Die Kolumne für die kommenden Tage 38
Irgendwie komisch – als mein Mann und ich uns letzten Oktober während unseres Venedig-Urlaubs auf der Biennale zwei T-Shirts mit dem Biennale-Motto „May You Live in Interesting Times“ gekauft haben, war uns nicht klar, wie f……. interesting diese Zeiten werden würden. Jetzt leben wir seit drei Wochen mit meinem Bruder und meiner 21-jährigen Tochter in einer unverhofft unfreiwilligen Corona-Quarantäne-WG. „That’s life“ oder „Shit happens“ könnte man denken, aber ich halte mich da an unsere Bundeskanzlerin „Wir schaffen das“. So ein WG-Leben ist ja nun auch wirklich nichts Schlimmes. Ich denke, wir machen das Beste aus unserer Situation: Wir können zum Beispiel jetzt alle Zoomen! Wir haben viel Spaß bei den Würfelspielen „Ganz schön clever“ und „Doppelt so clever“, auch wenn mein Bruder jedes Mal verzweifelt, wenn die WG-Ältesten von einem auf den anderen Tag die Hälfte der Regeln vergessen haben. Es findet sich dann doch immer jemand, der die Spülmaschine ausräumt, und wir werden meinen Mann für das Bundesverdienstkreuz vorschlagen, weil er die ganze Wäsche bügelt, was sonst keiner so richtig gern macht. Wir haben unsere eigene Osternacht gefeiert, mit Osterfeuer im Grill, einem schön gesungenen Exsultet am Flügel begleitet, Wein von unserem Winzerbruder und Hostien, die uns der Pfarrer vorbei gebracht hatte. Nie zuvor habe ich intensiver den Satz erlebt, „Wo Zwei oder Vier in meinem Namen versammelt sind, da bin ich mitten unter ihnen.“
Ein Quarantäne-Erlebnis, sind auch die Netflix-Serien, die ich dank meiner Mitbewohner kennengelernt habe. „Sex Education“ zum Beispiel hätte ich sicher nie entdeckt und angeschaut. Nicht weil ich der Meinung bin, diesbezüglich nicht mehr dazulernen zu können, aber ohne die dringende Empfehlung meines Bruders und meiner Tochter hätte ich dahinter eher die 21. Jahrhundert-Version von Schulmädchen-Report vermutet. Dem war keinesfalls so und so warte nun auch ich – wie viele andere – auf die dritte Staffel.

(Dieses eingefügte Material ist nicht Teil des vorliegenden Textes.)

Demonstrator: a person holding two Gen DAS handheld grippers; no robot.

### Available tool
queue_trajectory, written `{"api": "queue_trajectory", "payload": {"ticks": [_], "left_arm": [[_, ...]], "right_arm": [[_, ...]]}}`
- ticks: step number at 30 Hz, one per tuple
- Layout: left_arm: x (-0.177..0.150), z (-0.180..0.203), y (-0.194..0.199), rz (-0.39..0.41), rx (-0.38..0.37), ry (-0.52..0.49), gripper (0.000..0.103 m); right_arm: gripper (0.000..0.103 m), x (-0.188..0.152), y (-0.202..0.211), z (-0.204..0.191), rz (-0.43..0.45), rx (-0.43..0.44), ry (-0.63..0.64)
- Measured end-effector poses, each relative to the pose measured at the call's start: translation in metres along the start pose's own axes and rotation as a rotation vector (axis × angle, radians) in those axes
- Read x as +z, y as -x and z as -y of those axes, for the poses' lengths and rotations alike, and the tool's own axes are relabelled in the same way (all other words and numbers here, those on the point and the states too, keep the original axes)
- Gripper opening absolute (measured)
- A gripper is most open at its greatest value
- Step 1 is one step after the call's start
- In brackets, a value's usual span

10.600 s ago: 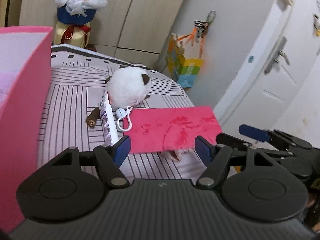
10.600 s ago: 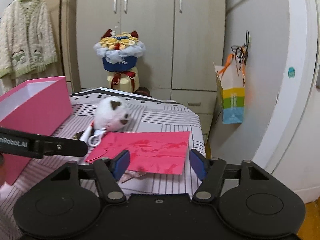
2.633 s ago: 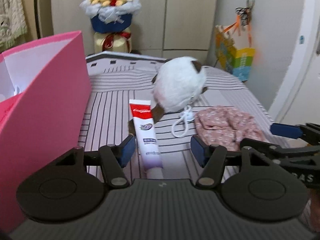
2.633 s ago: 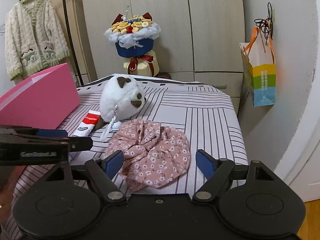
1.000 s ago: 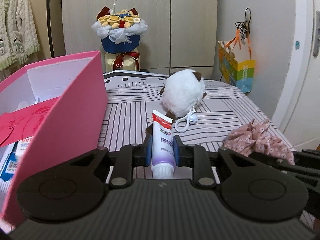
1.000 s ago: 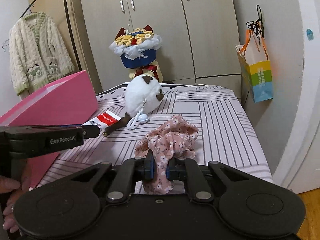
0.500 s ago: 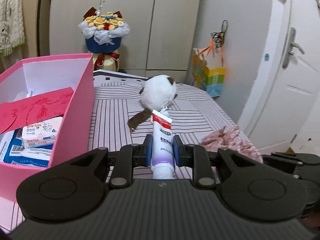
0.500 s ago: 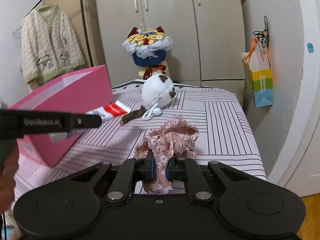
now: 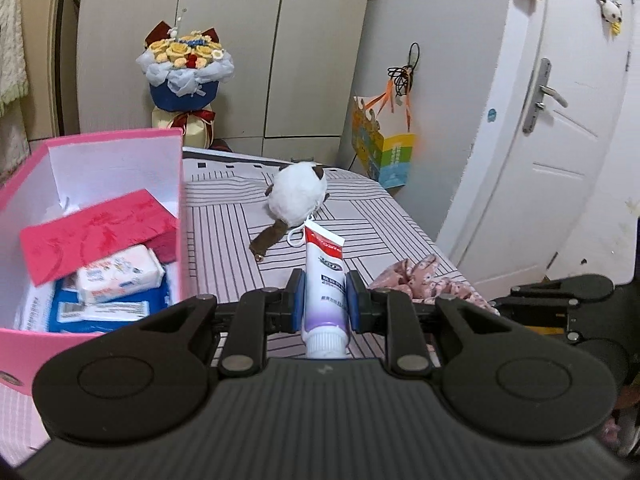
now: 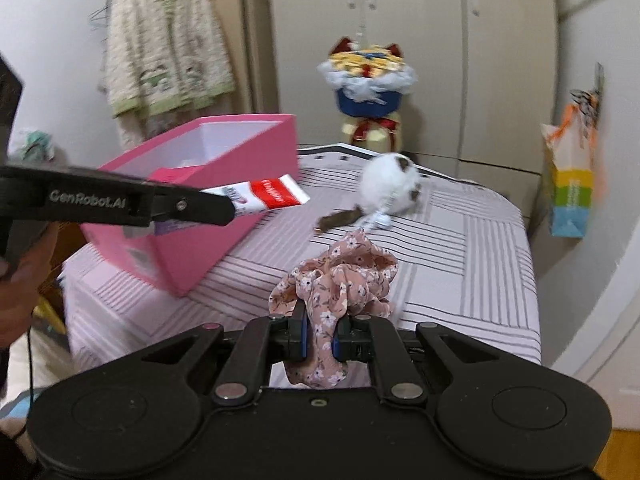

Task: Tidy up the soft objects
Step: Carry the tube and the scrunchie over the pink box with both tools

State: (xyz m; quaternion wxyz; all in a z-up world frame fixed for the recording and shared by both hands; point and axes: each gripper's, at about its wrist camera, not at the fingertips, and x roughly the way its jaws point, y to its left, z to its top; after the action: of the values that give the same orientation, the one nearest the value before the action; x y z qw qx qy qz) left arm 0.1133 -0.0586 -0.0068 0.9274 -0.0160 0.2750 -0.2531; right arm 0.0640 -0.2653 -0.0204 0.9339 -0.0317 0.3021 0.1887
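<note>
My left gripper (image 9: 323, 300) is shut on a toothpaste tube (image 9: 324, 276), cap toward the camera, held above the striped table (image 9: 224, 240). From the right wrist view the same toothpaste tube (image 10: 268, 194) hangs beside the open pink box (image 10: 224, 184), with the left gripper (image 10: 228, 210) seen side-on. My right gripper (image 10: 320, 338) is shut on a pink floral cloth (image 10: 340, 276), lifted off the table. A white plush toy (image 9: 298, 194) with a brown tail lies farther back on the table. The pink box (image 9: 182, 208) holds a red envelope (image 9: 92, 232) and tissue packs (image 9: 120, 274).
A flower bouquet (image 9: 184, 64) stands behind the table against wardrobe doors. A colourful paper bag (image 9: 384, 148) hangs on the wall at right, near a white door (image 9: 560, 120). A knitted cardigan (image 10: 168, 52) hangs at back left. A person's hand (image 10: 20, 280) holds the left gripper.
Both grippers have risen with their loads. The left one carried the toothpaste tube up, so the pink box's inside shows. The floral cloth is lifted clear of the table.
</note>
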Motion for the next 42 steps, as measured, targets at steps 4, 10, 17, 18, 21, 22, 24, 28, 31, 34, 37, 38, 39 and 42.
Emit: {"api": "queue_trajectory", "payload": {"ticks": [4, 10, 17, 18, 21, 22, 24, 28, 31, 34, 37, 38, 39, 42], "left_arm": [[0.007, -0.003, 0.027, 0.005, 0.01, -0.033, 0.02], [0.018, -0.016, 0.063, 0.037, 0.053, -0.053, 0.02], [0.029, -0.041, 0.096, 0.111, 0.118, -0.045, 0.02], [0.031, -0.045, 0.1, 0.119, 0.122, -0.044, 0.02], [0.036, -0.058, 0.109, 0.137, 0.134, -0.034, 0.02], [0.037, -0.062, 0.111, 0.143, 0.133, -0.034, 0.02], [0.039, -0.071, 0.112, 0.157, 0.14, -0.033, 0.02], [0.041, -0.094, 0.108, 0.171, 0.147, -0.017, 0.02], [0.042, -0.114, 0.099, 0.172, 0.152, 0.014, 0.02], [0.042, -0.135, 0.085, 0.165, 0.162, 0.045, 0.02], [0.044, -0.154, 0.068, 0.146, 0.163, 0.073, 0.02], [0.046, -0.159, 0.06, 0.137, 0.164, 0.078, 0.02], [0.047, -0.164, 0.054, 0.128, 0.167, 0.081, 0.02], [0.053, -0.18, 0.031, 0.092, 0.182, 0.086, 0.02]], "right_arm": [[0.012, 0.012, 0.014, -0.018, -0.024, 0.054, 0.051], [0.013, 0.037, 0.029, -0.044, -0.037, 0.145, 0.104], [0.013, 0.067, 0.03, -0.073, 0.005, 0.192, 0.159], [0.013, 0.071, 0.029, -0.077, 0.012, 0.196, 0.165], [0.013, 0.082, 0.024, -0.084, 0.043, 0.214, 0.167], [0.013, 0.085, 0.022, -0.086, 0.051, 0.22, 0.166], [0.013, 0.091, 0.016, -0.092, 0.067, 0.233, 0.167], [0.013, 0.099, -0.003, -0.098, 0.08, 0.252, 0.155], [0.013, 0.105, -0.02, -0.101, 0.092, 0.253, 0.127], [0.013, 0.113, -0.041, -0.104, 0.095, 0.269, 0.107], [0.013, 0.123, -0.063, -0.112, 0.102, 0.242, 0.134], [0.013, 0.127, -0.07, -0.112, 0.098, 0.237, 0.138], [0.013, 0.131, -0.078, -0.112, 0.088, 0.239, 0.138], [0.014, 0.142, -0.107, -0.106, 0.037, 0.243, 0.107]]}}
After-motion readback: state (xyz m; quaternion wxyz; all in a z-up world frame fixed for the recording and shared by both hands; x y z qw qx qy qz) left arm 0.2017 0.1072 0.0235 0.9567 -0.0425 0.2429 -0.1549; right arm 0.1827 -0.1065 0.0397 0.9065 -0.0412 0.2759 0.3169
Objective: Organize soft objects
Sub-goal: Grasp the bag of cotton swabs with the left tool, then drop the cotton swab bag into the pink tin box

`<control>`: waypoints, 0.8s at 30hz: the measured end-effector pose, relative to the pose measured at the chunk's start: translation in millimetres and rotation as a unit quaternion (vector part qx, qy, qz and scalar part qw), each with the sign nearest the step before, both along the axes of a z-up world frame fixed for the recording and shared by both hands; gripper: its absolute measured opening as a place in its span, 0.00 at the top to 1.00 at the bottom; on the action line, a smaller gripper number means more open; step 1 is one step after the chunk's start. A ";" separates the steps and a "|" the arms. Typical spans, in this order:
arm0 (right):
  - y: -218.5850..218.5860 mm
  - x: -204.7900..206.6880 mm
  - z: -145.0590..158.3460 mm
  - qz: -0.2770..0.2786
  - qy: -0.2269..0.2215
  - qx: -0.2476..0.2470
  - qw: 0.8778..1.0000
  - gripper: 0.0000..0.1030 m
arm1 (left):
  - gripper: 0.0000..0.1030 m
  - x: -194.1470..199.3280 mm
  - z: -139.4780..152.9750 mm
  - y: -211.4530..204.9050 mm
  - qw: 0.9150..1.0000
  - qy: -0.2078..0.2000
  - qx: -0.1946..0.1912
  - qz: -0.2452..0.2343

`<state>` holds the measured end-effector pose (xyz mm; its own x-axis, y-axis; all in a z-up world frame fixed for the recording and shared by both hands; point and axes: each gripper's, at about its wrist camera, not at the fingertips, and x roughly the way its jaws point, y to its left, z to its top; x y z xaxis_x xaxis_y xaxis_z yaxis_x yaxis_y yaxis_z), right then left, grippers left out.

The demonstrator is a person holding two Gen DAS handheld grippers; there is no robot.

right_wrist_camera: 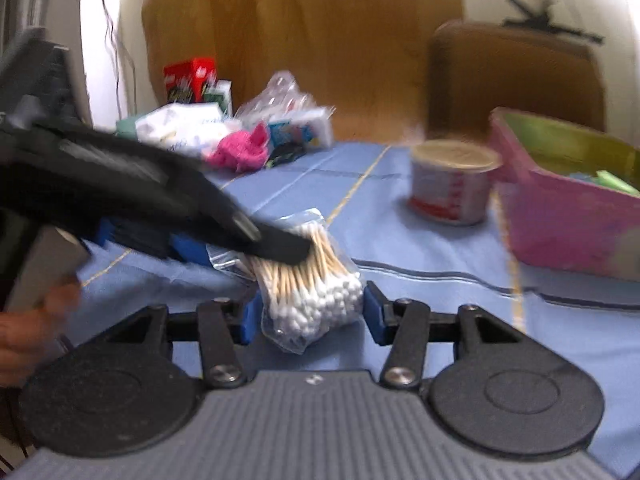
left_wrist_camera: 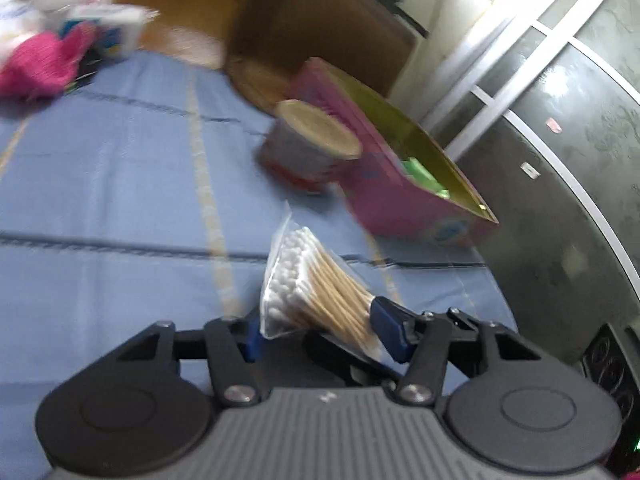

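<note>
left gripper [left_wrist_camera: 316, 332] clamped on cotton swab bag [left_wrist_camera: 304, 284], right gripper [right_wrist_camera: 310, 314] jaws spread around its cotton end [right_wrist_camera: 316, 304], pads just beside it, contact unclear

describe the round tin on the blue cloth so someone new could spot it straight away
Start at the blue tablecloth, then find the pink box near its right edge. The tin stands just left of that box: a short round can with a pale lid and red-and-white label, the only cylinder there.
</note>
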<state>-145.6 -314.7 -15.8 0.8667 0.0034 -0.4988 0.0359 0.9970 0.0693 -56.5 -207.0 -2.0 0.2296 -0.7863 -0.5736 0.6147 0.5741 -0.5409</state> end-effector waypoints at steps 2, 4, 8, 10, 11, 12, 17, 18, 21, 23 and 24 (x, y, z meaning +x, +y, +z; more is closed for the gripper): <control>-10.6 -7.8 4.5 -0.021 -0.020 -0.006 1.000 0.49 | 0.52 -0.9 15.5 -19.7 1.000 -0.012 -0.005 -0.014; -27.6 -13.4 15.3 -0.042 -0.049 -0.011 0.998 0.49 | 0.52 -2.1 33.9 -44.9 0.999 -0.034 -0.009 -0.029; -65.3 -14.5 36.7 -0.092 -0.098 -0.050 0.990 0.49 | 0.51 2.8 64.8 -107.7 0.996 -0.078 -0.006 -0.052; -86.9 -6.2 42.0 -0.117 -0.108 -0.058 0.986 0.49 | 0.44 7.4 73.3 -138.1 0.994 -0.094 0.002 -0.051; -97.8 -0.7 43.7 -0.131 -0.110 -0.063 0.983 0.49 | 0.32 10.8 75.4 -153.6 0.993 -0.107 0.011 -0.045; -107.9 6.2 45.0 -0.149 -0.109 -0.070 0.980 0.48 | 0.27 14.9 76.2 -166.2 0.992 -0.121 0.021 -0.033; -152.8 57.3 28.1 -0.219 -0.079 -0.113 0.966 0.15 | 0.26 21.2 67.4 -198.5 0.985 -0.154 0.069 0.024; -159.6 61.3 24.1 -0.236 -0.068 -0.120 0.962 0.16 | 0.26 20.9 67.3 -194.3 0.986 -0.151 0.069 0.029; -168.7 43.8 23.9 -0.244 -0.077 -0.072 0.964 0.17 | 0.25 17.4 64.5 -180.7 0.985 -0.153 0.070 0.030; -169.5 21.4 25.8 -0.251 -0.092 -0.051 0.962 0.17 | 0.25 13.2 63.3 -173.7 0.982 -0.164 0.084 0.037; -166.9 9.5 26.1 -0.254 -0.097 -0.045 0.961 0.17 | 0.25 10.4 62.3 -170.0 0.981 -0.167 0.089 0.037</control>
<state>-136.1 -481.6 10.4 0.8215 -0.4810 -0.3061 0.5152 0.8562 0.0372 -46.1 -377.0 60.3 0.4799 -0.6552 -0.5834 0.6940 0.6903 -0.2043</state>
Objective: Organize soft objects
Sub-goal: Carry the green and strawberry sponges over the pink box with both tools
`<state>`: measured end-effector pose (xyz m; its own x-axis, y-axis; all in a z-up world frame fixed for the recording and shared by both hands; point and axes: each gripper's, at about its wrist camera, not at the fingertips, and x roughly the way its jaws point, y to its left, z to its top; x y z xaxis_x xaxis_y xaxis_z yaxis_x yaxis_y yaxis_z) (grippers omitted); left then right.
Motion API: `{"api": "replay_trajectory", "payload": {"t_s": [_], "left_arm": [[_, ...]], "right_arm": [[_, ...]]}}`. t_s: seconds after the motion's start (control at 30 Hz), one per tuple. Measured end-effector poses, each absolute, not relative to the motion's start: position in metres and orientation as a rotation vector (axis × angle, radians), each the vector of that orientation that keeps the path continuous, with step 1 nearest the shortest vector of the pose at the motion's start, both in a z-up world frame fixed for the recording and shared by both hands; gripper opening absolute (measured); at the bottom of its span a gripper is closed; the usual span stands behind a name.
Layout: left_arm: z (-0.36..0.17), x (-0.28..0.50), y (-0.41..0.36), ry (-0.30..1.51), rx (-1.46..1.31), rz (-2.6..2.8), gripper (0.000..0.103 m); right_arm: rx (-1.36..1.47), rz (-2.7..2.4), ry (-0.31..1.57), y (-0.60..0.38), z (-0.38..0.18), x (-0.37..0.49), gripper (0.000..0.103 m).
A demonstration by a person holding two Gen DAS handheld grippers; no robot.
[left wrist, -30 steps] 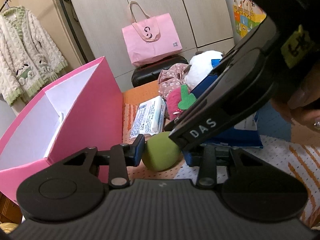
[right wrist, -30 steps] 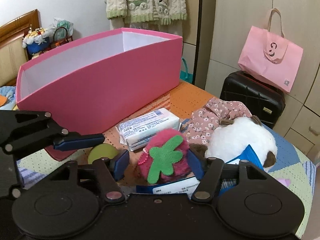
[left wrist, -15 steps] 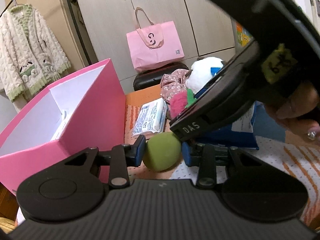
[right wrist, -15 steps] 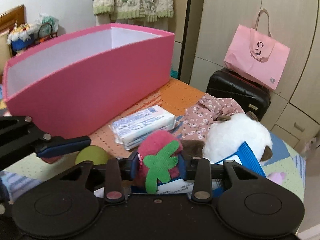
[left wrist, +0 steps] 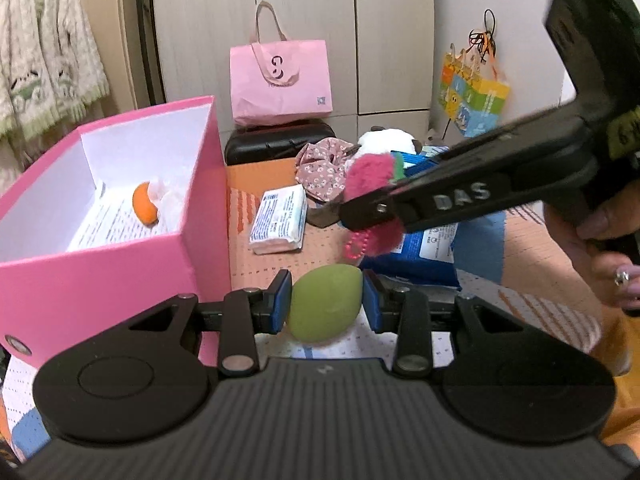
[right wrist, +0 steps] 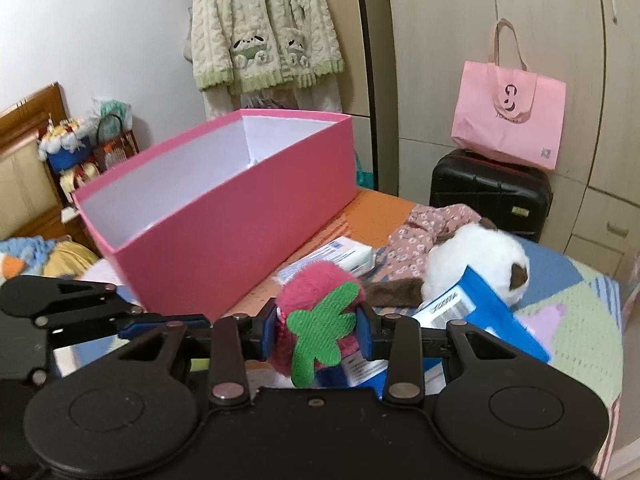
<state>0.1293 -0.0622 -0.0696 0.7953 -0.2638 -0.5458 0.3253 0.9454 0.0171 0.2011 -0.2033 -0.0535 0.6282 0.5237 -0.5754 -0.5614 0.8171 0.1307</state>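
My left gripper (left wrist: 326, 298) is shut on a green egg-shaped soft ball (left wrist: 320, 314) and holds it just off the dotted bedspread, beside the near right corner of the open pink box (left wrist: 120, 268). My right gripper (right wrist: 318, 330) is shut on a fluffy pink strawberry plush (right wrist: 312, 284) with a green felt leaf. In the left wrist view that plush (left wrist: 370, 174) hangs in the right gripper's jaws above and behind the ball. The pink box (right wrist: 240, 232) stands ahead and left of the right gripper. An orange soft piece (left wrist: 145, 208) and papers lie inside it.
A tissue pack (left wrist: 280, 220), a floral cloth (left wrist: 324, 168), a white plush (right wrist: 472, 264) and a blue packet (right wrist: 488, 312) lie on the bed. Behind them stands a black suitcase (right wrist: 492, 188) with a pink bag (right wrist: 508, 116) on it. A person's hand (left wrist: 600, 248) holds the right gripper.
The right gripper's jaws closed on the strawberry plush and lifted it off the bed. The left gripper rose with the green ball, and the box's inside has come into its view.
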Motion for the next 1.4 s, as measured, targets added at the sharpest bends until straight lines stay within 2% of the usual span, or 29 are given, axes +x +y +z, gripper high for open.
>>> {"api": "replay_trajectory", "payload": {"t_s": [0.43,0.73,1.13,1.4], "left_arm": [[-0.077,0.121,-0.014,0.726,-0.052,-0.409,0.036],[-0.061,0.114,0.001,0.799,-0.039,-0.517,0.036],[-0.012,0.096,0.043,0.831,0.019,-0.565,0.036],[0.027,0.094,0.08,0.739,0.001,-0.557,0.036]], "right_arm": [[-0.002,0.613,0.723,-0.211,-0.068,0.162,0.043],[0.061,0.69,0.789,-0.204,-0.064,0.132,0.043],[0.042,0.778,0.75,-0.161,-0.018,0.105,0.043],[-0.026,0.806,0.663,-0.126,0.024,0.103,0.043]]}}
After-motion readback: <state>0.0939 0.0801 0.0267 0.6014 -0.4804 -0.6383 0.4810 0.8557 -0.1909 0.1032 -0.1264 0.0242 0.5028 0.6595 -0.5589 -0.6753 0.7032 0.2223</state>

Gestern haben wir eine Miniserie mit dem Titel „Unorthodox“ geschaut. Großartig. Meine Tochter hat mir erzählt, dass das Drehbuch auf dem gleichnamigen Autobiografie der Amerikanerin Deborah Feldman beruht, die darin ihr Leben in und dann ihr neues Leben außerhalb der ultraorthodoxen Gemeinschaft der Satmarer Juden im New Yorker Stadtteil Williamsburg beschreibt. Es wird wieder einmal tragisch klar, dass eine Religion, Kirche oder Glaubensgemeinschaft, die die Freiheit und Würde des Einzelnen und seiner Beziehung zu Gott nicht achtet, zerstörerisch ist. Wenn Gottes Liebe verloren geht, die Barmherzigkeit im regulatorischen Absolutismus untergeht und die Angst die Hoffnung erdrückt, dann bleibt nur eine verzweifelte Seele. In dieser Situation beschließt die Hauptdarstellerin der Serie, Esther genannt Etsy – wunderbar gespielt von der israelischen Nachwuchsschauspielerin Shira Haas – ihren Mann und ihre Gemeinschaft zu verlassen und einen Neuanfang ausgerechnet in Deutschland, in Berlin zu wagen. „I have to find my own path“ erklärt Etsy ihren neuen Freunden ihre Entscheidung. Sehr beeindruckend und sehenswert. Bloß blöde, dass ich bei dieser Serie auch auf die nächste Staffel warten muss…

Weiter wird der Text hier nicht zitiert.